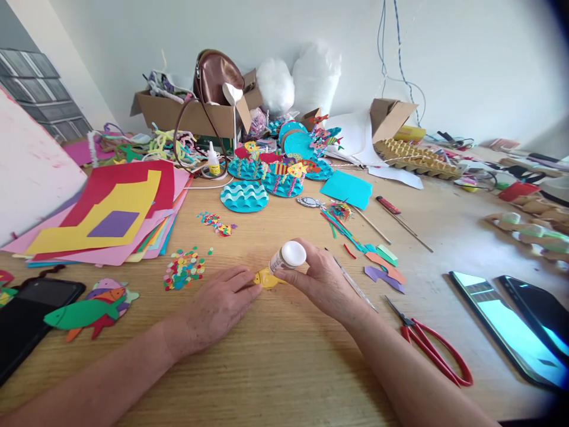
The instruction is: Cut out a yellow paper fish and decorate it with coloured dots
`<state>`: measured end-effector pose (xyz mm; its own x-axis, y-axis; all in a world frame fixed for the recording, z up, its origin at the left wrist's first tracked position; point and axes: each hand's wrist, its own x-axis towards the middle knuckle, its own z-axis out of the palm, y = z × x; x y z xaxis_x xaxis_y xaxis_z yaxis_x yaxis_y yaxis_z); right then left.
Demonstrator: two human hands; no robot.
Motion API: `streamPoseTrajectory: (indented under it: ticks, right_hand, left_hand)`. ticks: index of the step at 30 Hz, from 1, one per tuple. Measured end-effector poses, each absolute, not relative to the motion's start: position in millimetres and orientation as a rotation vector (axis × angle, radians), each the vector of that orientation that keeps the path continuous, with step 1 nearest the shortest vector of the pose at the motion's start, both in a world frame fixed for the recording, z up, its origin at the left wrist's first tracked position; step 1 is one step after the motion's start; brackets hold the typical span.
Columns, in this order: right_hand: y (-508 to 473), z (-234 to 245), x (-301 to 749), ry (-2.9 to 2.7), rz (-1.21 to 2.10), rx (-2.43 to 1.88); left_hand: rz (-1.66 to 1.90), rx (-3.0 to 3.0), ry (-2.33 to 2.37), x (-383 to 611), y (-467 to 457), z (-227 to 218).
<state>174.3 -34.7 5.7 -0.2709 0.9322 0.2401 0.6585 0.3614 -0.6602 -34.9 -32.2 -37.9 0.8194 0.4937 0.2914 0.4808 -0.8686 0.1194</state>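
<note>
center: right hand (pixel 323 279) grips cylindrical bottle (pixel 287 256); left hand (pixel 217 305), nearly flat, touches yellow fish (pixel 265 279); upper left: filled cardboard box (pixel 200 123).

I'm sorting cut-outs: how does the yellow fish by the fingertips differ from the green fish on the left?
The left hand touches the yellow fish; the green fish lies untouched atop other cut-out fish. The green fish looks longer than the yellow fish. Both heads point left.
</note>
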Motion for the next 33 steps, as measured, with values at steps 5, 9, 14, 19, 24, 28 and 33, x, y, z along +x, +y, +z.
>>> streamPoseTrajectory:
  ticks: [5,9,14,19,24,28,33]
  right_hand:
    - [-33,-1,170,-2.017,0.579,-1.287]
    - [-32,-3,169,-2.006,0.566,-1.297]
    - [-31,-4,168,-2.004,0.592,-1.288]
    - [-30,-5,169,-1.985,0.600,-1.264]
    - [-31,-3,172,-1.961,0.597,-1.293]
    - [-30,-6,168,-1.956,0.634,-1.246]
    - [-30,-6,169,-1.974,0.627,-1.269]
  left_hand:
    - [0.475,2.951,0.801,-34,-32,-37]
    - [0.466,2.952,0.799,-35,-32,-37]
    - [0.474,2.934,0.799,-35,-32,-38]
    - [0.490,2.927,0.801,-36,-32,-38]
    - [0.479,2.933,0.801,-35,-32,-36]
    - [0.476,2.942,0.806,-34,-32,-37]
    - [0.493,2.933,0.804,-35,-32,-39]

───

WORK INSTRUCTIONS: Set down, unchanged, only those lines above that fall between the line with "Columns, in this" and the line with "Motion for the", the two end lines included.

TASK SOLUTION:
Columns, in this order: right_hand: y (-508 to 473), z (-234 to 245), x (-301 to 749), ry (-2.9 to 2.7), rz (-1.21 to 2.10), rx (-2.43 to 1.88); left_hand: rz (-1.66 to 1.90), rx (-3.0 to 3.0), ry (-2.33 to 2.37), x (-383 to 611), y (-467 to 457), z (-227 to 218).
<state>174.3 -34.7 5.7 -0.2709 0.9322 0.2401 0.6585 0.3614 -0.6602 -34.9 -32.2 -37.9 0.8194 0.4937 0.2914 0.4808 -0.8686 0.1194</state>
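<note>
center: right hand (pixel 323 279) grips cylindrical bottle (pixel 287 256); left hand (pixel 217 305), nearly flat, touches yellow fish (pixel 265 279); upper left: filled cardboard box (pixel 200 123).

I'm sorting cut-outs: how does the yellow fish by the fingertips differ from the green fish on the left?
The left hand touches the yellow fish; the green fish lies untouched atop other cut-out fish. The green fish looks longer than the yellow fish. Both heads point left.
</note>
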Motion for the next 33 steps, as measured, with values at steps 5, 9, 14, 19, 24, 28 and 33, x, y, z along +x, +y, +z.

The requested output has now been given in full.